▸ **Exercise details**
Of all the lines in the material, tally those containing the string "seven", and report nothing but the total.

*** Opening of Material for this task ***

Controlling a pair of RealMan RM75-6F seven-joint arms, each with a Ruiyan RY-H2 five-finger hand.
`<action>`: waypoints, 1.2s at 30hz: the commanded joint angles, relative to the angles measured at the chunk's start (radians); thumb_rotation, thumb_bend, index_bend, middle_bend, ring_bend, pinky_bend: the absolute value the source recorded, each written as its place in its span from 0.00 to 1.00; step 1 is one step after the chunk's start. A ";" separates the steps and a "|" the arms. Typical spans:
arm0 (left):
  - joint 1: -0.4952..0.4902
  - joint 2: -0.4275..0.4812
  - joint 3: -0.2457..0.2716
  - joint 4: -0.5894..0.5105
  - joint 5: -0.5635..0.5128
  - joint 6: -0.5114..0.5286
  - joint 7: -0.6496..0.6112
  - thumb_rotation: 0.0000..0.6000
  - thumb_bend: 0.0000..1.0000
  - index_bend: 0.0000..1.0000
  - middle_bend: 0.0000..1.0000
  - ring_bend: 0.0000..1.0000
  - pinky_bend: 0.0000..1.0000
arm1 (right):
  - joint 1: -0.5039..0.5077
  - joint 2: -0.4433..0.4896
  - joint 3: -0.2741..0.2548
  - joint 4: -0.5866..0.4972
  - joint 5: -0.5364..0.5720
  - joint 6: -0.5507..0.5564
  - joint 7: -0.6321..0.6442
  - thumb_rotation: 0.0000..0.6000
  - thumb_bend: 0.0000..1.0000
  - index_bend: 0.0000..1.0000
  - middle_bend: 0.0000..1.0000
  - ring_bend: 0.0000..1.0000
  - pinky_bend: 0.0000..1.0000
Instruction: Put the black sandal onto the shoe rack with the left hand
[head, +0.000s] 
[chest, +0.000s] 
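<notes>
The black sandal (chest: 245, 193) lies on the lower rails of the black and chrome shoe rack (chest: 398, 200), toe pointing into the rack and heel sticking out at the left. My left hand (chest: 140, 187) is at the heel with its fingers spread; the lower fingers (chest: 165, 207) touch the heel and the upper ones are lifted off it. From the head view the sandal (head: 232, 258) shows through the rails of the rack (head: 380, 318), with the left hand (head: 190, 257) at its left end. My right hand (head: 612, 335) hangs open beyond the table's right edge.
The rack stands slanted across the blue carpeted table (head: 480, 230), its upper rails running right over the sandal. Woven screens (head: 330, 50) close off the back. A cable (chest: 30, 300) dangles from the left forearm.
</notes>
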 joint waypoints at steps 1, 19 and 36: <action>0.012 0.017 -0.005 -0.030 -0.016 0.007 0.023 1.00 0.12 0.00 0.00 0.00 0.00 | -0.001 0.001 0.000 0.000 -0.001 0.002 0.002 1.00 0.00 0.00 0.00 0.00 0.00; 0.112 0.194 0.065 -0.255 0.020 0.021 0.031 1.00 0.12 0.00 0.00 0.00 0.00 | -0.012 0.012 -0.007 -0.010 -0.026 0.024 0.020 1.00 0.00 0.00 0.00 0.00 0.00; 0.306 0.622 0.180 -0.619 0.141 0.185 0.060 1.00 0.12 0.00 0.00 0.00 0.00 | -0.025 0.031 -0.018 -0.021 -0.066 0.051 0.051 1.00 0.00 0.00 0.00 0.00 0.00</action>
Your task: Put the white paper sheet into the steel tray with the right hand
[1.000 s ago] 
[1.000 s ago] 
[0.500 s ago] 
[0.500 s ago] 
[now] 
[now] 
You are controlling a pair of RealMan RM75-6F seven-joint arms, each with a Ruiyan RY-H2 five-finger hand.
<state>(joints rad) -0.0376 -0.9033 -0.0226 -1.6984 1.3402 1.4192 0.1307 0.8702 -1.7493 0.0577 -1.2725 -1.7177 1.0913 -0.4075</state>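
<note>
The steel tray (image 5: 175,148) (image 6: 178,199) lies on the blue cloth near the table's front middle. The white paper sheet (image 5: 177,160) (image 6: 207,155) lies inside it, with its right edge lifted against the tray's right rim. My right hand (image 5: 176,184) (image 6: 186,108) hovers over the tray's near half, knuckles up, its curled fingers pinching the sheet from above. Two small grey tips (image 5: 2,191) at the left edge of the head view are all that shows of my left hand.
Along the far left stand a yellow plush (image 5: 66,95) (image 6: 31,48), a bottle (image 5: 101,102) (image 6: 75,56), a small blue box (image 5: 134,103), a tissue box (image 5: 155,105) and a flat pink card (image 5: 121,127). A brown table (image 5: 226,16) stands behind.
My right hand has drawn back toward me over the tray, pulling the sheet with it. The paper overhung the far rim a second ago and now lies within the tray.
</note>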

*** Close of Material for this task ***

▸ **Finished task**
2